• [Task description]: Determine how many lines of the material hold the word "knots", and answer with the number only.

• [Input material]:
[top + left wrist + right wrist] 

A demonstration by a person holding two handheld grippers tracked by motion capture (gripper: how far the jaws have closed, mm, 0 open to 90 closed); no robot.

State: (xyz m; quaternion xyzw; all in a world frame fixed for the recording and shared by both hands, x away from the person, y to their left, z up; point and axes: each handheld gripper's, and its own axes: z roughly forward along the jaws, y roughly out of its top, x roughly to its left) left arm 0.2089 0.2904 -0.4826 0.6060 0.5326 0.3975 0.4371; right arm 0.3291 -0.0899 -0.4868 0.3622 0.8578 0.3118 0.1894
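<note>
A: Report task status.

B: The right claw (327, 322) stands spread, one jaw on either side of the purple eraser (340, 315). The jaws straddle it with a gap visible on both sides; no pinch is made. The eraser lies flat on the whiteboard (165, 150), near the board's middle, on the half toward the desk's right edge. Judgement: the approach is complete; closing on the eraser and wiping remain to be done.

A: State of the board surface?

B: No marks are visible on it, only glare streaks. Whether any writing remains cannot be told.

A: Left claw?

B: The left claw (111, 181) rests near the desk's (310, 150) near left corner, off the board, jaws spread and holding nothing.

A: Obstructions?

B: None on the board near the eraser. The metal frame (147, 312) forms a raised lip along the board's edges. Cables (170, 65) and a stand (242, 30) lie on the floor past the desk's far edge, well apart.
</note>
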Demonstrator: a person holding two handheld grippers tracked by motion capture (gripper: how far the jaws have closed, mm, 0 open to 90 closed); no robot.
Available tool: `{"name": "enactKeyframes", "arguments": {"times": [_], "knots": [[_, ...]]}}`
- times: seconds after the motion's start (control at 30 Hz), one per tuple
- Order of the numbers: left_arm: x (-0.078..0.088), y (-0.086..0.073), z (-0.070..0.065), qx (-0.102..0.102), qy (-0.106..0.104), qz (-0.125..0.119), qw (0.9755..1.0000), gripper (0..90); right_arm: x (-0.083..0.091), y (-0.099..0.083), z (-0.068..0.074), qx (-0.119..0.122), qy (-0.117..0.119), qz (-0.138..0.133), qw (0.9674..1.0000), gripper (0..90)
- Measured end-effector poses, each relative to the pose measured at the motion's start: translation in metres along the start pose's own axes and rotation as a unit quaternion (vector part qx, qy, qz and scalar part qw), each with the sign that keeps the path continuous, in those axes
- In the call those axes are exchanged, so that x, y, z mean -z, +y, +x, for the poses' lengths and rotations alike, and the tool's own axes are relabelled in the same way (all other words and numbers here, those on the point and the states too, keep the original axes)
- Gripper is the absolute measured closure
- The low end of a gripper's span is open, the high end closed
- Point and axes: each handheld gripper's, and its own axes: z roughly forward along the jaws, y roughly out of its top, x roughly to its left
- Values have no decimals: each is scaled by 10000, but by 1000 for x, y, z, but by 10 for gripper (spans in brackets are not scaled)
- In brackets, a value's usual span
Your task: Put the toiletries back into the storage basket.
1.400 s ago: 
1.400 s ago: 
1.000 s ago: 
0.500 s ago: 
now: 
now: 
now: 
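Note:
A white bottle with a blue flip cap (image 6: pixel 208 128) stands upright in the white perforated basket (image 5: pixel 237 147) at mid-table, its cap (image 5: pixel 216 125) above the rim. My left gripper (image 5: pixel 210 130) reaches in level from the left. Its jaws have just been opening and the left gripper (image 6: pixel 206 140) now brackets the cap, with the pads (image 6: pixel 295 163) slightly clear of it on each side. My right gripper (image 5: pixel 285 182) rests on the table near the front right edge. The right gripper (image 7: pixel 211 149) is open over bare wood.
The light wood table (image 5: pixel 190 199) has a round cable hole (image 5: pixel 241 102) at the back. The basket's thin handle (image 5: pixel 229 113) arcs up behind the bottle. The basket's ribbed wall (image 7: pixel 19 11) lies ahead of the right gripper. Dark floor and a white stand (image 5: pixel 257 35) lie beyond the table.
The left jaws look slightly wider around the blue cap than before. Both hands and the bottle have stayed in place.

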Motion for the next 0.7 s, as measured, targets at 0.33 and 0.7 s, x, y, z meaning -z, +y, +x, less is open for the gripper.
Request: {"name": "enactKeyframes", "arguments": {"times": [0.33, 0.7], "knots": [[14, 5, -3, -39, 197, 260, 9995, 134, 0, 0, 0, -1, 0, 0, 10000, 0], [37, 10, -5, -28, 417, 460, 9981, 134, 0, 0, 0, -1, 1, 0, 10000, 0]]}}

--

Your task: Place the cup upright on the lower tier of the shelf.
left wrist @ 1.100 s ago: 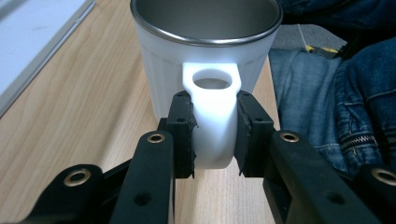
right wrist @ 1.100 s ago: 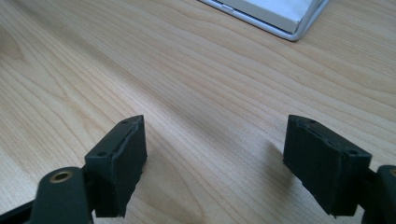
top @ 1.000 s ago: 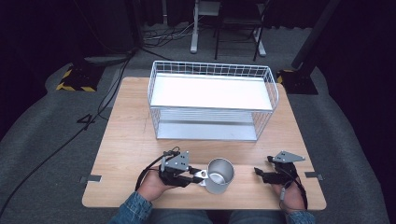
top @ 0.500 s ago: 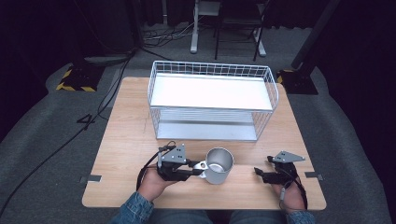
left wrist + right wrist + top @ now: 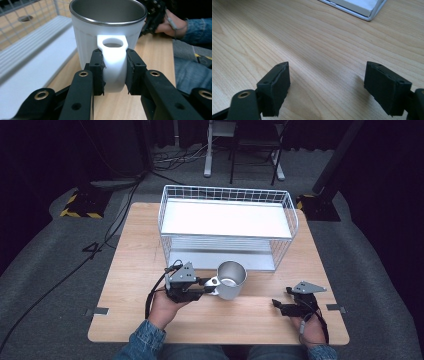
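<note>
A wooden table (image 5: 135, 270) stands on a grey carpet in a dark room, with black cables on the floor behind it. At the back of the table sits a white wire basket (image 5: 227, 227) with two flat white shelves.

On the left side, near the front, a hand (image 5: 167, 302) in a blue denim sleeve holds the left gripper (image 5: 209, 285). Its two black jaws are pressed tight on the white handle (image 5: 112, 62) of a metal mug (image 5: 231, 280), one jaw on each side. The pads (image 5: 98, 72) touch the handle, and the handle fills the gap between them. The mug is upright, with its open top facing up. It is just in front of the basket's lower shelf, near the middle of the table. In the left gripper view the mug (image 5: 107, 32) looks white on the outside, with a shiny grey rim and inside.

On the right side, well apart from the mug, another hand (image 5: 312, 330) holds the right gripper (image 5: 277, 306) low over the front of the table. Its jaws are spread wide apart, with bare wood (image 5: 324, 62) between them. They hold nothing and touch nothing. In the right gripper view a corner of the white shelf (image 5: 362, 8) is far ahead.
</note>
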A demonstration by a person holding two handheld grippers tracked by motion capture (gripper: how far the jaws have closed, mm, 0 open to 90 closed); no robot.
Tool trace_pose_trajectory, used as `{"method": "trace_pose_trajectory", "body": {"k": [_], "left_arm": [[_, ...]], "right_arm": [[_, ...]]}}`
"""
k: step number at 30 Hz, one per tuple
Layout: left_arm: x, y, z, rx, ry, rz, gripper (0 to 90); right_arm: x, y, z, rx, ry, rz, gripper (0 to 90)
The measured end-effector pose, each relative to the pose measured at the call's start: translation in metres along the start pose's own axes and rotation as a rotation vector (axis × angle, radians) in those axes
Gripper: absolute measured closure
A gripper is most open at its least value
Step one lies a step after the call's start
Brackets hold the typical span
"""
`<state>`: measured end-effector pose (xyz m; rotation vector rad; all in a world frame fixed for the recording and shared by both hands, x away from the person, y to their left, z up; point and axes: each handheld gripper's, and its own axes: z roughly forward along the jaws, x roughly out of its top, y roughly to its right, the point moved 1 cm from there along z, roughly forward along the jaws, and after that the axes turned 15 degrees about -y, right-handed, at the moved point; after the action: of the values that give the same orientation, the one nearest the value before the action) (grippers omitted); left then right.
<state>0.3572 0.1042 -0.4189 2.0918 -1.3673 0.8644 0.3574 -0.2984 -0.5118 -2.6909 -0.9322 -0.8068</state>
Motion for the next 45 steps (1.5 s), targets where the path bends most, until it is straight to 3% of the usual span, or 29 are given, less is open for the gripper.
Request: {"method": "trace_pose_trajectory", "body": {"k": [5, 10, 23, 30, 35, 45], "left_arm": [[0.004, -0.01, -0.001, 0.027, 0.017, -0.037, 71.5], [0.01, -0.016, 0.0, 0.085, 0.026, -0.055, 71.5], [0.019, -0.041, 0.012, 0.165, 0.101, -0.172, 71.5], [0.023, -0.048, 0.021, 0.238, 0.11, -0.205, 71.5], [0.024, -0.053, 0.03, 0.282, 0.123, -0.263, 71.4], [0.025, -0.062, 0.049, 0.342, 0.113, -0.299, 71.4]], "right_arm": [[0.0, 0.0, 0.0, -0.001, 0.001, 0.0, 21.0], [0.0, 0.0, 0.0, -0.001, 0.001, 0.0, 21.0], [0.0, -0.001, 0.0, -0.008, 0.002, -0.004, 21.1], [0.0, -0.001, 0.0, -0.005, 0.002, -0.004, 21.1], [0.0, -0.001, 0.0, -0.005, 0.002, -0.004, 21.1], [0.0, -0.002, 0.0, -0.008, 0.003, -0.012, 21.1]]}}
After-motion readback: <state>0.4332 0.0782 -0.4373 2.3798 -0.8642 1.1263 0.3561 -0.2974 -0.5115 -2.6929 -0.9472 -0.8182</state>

• [Your response]: 2